§ ABOUT THIS TASK:
Leave every picture out, then reproduce the rest of the listing exactly.

§ SOURCE DATA:
================

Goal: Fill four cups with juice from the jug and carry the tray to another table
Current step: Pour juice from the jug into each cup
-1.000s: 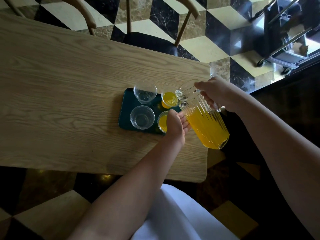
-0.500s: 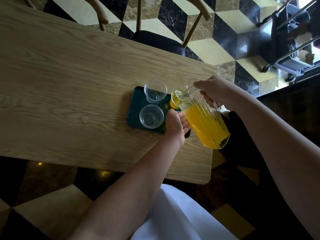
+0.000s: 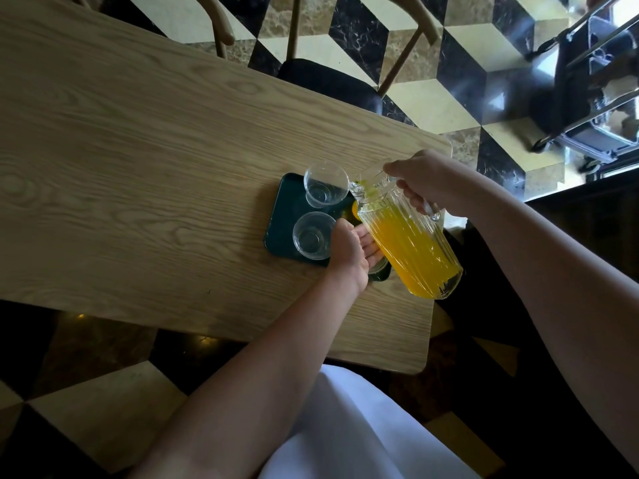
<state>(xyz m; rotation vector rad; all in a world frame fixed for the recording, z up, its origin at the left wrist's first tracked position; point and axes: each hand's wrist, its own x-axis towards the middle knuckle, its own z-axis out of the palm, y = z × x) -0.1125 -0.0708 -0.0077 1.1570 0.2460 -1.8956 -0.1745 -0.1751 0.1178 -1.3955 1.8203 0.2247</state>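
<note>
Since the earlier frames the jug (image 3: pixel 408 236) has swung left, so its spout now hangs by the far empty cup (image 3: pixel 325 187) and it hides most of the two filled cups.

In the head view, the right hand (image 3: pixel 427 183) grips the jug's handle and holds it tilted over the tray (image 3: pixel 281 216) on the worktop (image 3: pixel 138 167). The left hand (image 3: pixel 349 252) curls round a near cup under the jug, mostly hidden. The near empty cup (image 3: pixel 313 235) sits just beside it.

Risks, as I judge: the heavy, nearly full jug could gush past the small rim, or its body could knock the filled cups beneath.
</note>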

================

§ EXERCISE OUTPUT:
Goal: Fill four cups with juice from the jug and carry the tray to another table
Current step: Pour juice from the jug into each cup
-1.000s: 
-0.500s: 
+0.000s: 
<state>(xyz m; rotation vector rad; all in a world frame fixed for the recording, z up, its origin at the left wrist's first tracked position; point and axes: each hand's wrist, its own x-axis towards the middle knuckle, its own z-axis out of the palm, y = z × x) -0.1125 -0.0708 -0.0077 1.1570 0.2460 -1.8956 -0.1745 -0.1751 0.1178 -1.3955 1.8203 0.2247</state>
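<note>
Since the earlier frames the jug (image 3: pixel 408 236) has swung left, so its spout now hangs by the far empty cup (image 3: pixel 325 187) and it hides most of the two filled cups.

In the head view, the right hand (image 3: pixel 427 183) grips the jug's handle and holds it tilted over the tray (image 3: pixel 281 216) on the worktop (image 3: pixel 138 167). The left hand (image 3: pixel 349 252) curls round a near cup under the jug, mostly hidden. The near empty cup (image 3: pixel 313 235) sits just beside it.

Risks, as I judge: the heavy, nearly full jug could gush past the small rim, or its body could knock the filled cups beneath.
</note>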

The work on this exercise is now complete.